Required work: All the records below must be returned exactly as they stand.

Provided records:
··········

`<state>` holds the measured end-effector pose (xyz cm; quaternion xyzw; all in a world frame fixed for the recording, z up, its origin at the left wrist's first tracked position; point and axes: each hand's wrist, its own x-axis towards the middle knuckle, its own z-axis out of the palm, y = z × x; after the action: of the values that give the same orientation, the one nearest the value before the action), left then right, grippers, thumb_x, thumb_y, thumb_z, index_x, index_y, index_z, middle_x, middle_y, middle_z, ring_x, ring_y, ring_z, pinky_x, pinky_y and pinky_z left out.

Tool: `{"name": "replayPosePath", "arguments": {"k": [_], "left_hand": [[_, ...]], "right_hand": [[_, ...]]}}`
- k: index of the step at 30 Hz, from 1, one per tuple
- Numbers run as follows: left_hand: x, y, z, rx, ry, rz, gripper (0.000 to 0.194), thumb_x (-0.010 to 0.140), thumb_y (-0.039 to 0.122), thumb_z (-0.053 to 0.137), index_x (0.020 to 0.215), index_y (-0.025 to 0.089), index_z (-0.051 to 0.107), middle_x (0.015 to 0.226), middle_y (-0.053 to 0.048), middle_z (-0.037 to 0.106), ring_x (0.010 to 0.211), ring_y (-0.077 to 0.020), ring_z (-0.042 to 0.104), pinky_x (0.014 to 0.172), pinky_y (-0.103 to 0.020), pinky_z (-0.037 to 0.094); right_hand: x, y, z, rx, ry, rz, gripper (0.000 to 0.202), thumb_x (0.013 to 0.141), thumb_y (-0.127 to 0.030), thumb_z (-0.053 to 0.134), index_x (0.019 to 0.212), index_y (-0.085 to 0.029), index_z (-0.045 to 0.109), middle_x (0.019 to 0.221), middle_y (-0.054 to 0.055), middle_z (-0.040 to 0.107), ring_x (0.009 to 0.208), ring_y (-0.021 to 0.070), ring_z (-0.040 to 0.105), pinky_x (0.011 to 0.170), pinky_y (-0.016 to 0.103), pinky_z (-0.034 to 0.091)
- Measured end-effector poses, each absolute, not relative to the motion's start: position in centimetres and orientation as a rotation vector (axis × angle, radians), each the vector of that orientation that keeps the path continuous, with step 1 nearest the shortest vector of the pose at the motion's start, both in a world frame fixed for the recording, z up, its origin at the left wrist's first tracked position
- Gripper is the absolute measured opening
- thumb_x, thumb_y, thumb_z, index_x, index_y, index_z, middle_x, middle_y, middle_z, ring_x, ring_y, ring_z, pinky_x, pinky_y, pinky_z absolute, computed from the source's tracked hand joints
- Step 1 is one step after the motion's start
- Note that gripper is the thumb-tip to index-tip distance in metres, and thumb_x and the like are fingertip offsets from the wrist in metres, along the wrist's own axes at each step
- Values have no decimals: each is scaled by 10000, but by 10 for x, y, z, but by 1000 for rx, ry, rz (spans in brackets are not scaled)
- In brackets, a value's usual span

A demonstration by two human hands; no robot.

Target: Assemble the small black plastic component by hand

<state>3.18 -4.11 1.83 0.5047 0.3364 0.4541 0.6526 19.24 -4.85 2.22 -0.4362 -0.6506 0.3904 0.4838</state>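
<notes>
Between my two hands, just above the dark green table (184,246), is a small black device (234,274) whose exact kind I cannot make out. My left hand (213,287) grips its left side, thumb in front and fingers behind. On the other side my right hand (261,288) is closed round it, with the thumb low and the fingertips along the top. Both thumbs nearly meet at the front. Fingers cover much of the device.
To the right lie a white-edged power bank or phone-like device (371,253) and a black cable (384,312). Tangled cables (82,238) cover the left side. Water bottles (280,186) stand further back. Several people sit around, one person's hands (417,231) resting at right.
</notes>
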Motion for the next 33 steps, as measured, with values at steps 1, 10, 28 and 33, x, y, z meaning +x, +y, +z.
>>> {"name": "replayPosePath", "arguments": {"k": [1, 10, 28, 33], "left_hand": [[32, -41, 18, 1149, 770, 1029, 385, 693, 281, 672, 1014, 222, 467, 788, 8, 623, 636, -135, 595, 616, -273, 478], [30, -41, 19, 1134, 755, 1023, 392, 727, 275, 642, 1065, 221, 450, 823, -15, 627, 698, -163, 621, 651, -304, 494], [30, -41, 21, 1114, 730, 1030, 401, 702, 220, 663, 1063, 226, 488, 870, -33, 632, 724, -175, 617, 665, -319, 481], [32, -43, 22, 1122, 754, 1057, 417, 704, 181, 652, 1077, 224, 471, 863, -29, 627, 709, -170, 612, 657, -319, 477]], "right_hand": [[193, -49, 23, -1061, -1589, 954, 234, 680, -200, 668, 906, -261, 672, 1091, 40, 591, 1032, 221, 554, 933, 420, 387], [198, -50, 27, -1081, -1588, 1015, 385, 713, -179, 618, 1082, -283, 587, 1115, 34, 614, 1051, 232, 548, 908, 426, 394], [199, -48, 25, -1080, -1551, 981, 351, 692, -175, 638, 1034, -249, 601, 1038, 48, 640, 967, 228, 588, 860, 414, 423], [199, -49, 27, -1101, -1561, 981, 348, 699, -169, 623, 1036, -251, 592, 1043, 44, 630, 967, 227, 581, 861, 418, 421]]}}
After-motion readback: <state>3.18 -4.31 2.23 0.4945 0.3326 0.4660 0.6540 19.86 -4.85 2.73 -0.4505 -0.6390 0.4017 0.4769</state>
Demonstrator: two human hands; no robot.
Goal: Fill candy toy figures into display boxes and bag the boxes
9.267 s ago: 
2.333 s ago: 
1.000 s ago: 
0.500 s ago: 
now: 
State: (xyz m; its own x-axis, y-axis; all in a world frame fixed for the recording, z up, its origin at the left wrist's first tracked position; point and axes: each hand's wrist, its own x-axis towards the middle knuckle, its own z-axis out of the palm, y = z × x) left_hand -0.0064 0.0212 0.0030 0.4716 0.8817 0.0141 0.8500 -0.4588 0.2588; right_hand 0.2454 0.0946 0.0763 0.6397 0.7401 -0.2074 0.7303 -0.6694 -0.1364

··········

Written response:
`<state>` holds the measured end-effector pose (xyz cm; quaternion xyzw; all in a world frame fixed for the recording, z up, its origin at the left wrist's first tracked position; point and axes: each hand's wrist, its own x-axis towards the middle knuckle, its own z-axis out of the palm, y = z × x; after the action: of the values that give the same orientation, the one nearest the value before the action), left then right, grippers, thumb_x, thumb_y, thumb_z, index_x, index_y, index_z, middle_x, middle_y, middle_z, ring_x, ring_y, ring_z, pinky_x, pinky_y and pinky_z left out.

Tool: `{"name": "replayPosePath", "arguments": {"k": [_], "left_hand": [[_, ...]], "right_hand": [[_, ...]]}}`
- k: index of the step at 30 Hz, from 1, one per tuple
- Numbers run as follows: left_hand: x, y, z, rx, ry, rz, gripper (0.000 to 0.194), thumb_x (-0.010 to 0.140), thumb_y (-0.039 to 0.122), thumb_z (-0.053 to 0.137), index_x (0.020 to 0.215), index_y (-0.025 to 0.089), index_z (-0.051 to 0.107), middle_x (0.015 to 0.226), middle_y (-0.053 to 0.048), middle_z (-0.037 to 0.106), ring_x (0.010 to 0.211), ring_y (-0.077 to 0.020), ring_z (-0.042 to 0.104), pinky_x (0.014 to 0.172), pinky_y (-0.103 to 0.020), pinky_z (-0.037 to 0.094); right_hand: x, y, z, rx, ry, rz, gripper (0.000 to 0.202), thumb_x (0.013 to 0.141), thumb_y (-0.127 to 0.030), thumb_z (-0.053 to 0.134), index_x (0.019 to 0.212), index_y (-0.085 to 0.029), index_z (-0.045 to 0.109), middle_x (0.019 to 0.221), middle_y (-0.054 to 0.055), middle_z (-0.040 to 0.107), ring_x (0.009 to 0.208), ring_y (-0.021 to 0.070), ring_z (-0.040 to 0.105), pinky_x (0.011 to 0.170), pinky_y (-0.016 to 0.103), pinky_z (-0.034 to 0.091)
- Measured end-effector poses, each absolute, not relative to the motion's start: position in centimetres and orientation as a rotation vector (axis × angle, radians), each the vector of that orientation that keeps the path continuous, with step 1 nearest the shortest vector of the pose at the motion's start, both in a world frame fixed for the recording, z up, its origin at the left wrist's first tracked position
- Gripper is the absolute measured opening
- thumb_x, thumb_y, thumb_z, index_x, index_y, index_z, middle_x, middle_y, middle_z, ring_x, ring_y, ring_z, pinky_x, pinky_y, pinky_z absolute, computed from the source's tracked hand joints
- Step 1 is one step after the motion's start
- Note that gripper is the thumb-tip to index-tip distance in metres, and thumb_x and the like are fingertip offsets from the wrist in metres, along the wrist's own axes at each step
- Values have no decimals: each is scaled by 10000, but by 10 for x, y, z, but by 1000 for rx, ry, rz (spans in brackets are not scaled)
- In brackets, a value's usual span

A demonstration by two human hands; no robot.

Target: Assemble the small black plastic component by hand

<state>3.18 -4.11 1.83 0.5047 0.3364 0.4541 0.6526 19.24 -4.85 2.22 -0.4362 -0.6506 0.3904 0.4838</state>
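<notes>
Between my two hands, just above the dark green table (184,246), is a small black device (234,274) whose exact kind I cannot make out. My left hand (213,287) grips its left side, thumb in front and fingers behind. On the other side my right hand (261,288) is closed round it, with the thumb low and the fingertips along the top. Both thumbs nearly meet at the front. Fingers cover much of the device.
To the right lie a white-edged power bank or phone-like device (371,253) and a black cable (384,312). Tangled cables (82,238) cover the left side. Water bottles (280,186) stand further back. Several people sit around, one person's hands (417,231) resting at right.
</notes>
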Motion for the next 33 steps, as measured, with values at steps 1, 10, 28 and 33, x, y, z meaning +x, +y, +z.
>>> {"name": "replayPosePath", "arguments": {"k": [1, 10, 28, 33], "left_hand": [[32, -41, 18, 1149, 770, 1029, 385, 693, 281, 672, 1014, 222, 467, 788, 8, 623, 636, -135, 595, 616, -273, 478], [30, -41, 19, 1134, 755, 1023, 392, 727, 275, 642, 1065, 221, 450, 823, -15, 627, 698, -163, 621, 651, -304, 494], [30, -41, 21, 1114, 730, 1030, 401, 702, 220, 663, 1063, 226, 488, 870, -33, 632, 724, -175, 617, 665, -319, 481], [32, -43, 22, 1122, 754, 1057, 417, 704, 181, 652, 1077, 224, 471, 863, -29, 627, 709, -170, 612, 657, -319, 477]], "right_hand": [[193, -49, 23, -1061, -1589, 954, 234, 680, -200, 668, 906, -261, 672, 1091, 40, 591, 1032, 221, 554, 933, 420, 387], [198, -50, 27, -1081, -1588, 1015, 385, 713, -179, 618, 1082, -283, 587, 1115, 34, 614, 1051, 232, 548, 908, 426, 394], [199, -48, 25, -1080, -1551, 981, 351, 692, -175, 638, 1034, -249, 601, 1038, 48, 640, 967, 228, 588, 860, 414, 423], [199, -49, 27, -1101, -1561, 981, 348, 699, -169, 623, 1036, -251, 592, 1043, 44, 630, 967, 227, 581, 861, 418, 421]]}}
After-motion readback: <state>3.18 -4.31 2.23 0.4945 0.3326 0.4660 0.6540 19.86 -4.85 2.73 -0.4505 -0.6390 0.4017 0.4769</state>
Demonstrator: two human hands; no robot.
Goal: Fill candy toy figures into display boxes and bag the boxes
9.267 s ago: 
2.333 s ago: 
1.000 s ago: 
0.500 s ago: 
now: 
State: (xyz m; its own x-axis, y-axis; all in a world frame fixed for the recording, z up, its origin at the left wrist's first tracked position; point and axes: each hand's wrist, its own x-axis towards the middle knuckle, its own z-axis out of the palm, y = z × x) left_hand -0.0064 0.0212 0.0030 0.4716 0.8817 0.0141 0.8500 -0.4588 0.2588; right_hand 0.2454 0.0946 0.0763 0.6397 0.7401 -0.2074 0.7303 -0.6694 -0.1364

The response to this exercise has been given in full.